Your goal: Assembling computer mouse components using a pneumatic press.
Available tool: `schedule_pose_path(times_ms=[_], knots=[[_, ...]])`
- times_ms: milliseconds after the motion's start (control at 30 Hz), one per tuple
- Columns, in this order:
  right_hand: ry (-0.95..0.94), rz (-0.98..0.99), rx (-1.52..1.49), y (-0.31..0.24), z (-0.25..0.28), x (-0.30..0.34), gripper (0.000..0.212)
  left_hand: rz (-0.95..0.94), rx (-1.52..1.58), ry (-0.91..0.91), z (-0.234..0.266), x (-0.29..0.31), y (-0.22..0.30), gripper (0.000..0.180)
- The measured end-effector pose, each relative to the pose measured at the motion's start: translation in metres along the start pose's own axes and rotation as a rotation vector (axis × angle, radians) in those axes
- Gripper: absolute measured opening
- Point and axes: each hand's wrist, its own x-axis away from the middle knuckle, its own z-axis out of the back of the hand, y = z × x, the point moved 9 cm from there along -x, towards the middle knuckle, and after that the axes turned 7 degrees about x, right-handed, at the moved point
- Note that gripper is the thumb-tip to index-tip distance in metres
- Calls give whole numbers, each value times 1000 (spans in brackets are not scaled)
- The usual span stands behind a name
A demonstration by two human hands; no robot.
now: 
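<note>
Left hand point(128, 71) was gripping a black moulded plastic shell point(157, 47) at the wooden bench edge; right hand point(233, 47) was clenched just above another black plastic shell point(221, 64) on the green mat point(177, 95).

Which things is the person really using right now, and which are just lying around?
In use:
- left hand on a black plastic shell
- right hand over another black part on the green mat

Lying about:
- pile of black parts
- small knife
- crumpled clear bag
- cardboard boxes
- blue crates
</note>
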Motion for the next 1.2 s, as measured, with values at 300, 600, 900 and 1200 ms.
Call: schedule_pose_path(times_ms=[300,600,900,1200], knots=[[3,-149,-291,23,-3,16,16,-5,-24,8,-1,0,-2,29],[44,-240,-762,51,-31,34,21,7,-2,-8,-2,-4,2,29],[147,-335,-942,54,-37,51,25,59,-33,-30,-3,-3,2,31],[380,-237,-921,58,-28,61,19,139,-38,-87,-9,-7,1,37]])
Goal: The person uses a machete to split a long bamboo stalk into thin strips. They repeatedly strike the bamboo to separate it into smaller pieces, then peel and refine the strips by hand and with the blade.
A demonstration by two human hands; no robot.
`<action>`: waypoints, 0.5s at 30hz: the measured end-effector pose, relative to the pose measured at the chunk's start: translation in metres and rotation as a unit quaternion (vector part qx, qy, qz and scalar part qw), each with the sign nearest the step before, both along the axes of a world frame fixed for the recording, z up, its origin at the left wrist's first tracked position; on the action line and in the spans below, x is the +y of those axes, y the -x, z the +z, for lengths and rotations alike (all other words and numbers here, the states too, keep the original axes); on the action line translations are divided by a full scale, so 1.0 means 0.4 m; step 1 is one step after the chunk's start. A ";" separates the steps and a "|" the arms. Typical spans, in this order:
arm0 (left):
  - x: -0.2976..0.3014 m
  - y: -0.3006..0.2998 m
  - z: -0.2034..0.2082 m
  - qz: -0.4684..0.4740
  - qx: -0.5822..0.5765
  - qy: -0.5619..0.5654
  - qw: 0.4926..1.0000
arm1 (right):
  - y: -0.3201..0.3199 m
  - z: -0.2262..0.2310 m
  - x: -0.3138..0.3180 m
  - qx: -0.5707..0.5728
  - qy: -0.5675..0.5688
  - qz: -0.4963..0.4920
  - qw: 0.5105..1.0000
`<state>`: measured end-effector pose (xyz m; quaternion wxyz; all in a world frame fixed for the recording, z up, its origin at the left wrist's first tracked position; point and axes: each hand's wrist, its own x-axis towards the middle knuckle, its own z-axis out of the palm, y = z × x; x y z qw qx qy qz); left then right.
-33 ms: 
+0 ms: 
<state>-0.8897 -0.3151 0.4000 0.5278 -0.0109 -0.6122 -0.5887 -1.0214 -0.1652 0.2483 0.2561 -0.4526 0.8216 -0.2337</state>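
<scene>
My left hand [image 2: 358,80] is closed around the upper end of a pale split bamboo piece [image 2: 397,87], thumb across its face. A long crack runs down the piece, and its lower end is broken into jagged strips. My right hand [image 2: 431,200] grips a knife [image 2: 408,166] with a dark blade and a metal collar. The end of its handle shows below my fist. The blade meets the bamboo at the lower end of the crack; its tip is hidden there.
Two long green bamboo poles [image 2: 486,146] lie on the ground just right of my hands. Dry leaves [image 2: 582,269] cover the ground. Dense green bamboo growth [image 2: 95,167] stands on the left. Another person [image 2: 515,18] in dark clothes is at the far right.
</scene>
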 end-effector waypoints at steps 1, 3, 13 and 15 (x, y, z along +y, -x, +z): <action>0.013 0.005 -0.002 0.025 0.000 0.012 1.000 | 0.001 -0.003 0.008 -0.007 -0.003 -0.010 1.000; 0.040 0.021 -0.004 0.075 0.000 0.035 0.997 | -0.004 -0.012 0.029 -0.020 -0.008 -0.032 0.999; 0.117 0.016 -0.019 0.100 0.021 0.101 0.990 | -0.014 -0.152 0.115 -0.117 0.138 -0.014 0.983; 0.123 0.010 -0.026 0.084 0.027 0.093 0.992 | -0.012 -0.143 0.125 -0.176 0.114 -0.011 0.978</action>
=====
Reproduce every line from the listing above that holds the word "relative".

» SOLVED PROBLEM
- The measured end-effector pose, each relative to the pose measured at the motion's start: translation in metres along the start pose's own axes and rotation as a rotation vector (axis × angle, radians) in those axes
`<action>`: waypoints, 0.5s at 30hz: the measured end-effector pose, relative to the pose measured at the chunk's start: translation in metres and rotation as a unit quaternion (vector part qx, qy, qz and scalar part qw), each with the sign nearest the step before, both along the axes of a world frame fixed for the recording, z up, its origin at the left wrist's first tracked position; on the action line and in the spans below, x is the +y of those axes, y the -x, z the +z, for lengths and rotations alike (all other words and numbers here, the states too, keep the original axes); on the action line translations are divided by a full scale, so 1.0 means 0.4 m; step 1 is one step after the chunk's start. A ";" separates the steps and a "|" the arms. Typical spans, in this order:

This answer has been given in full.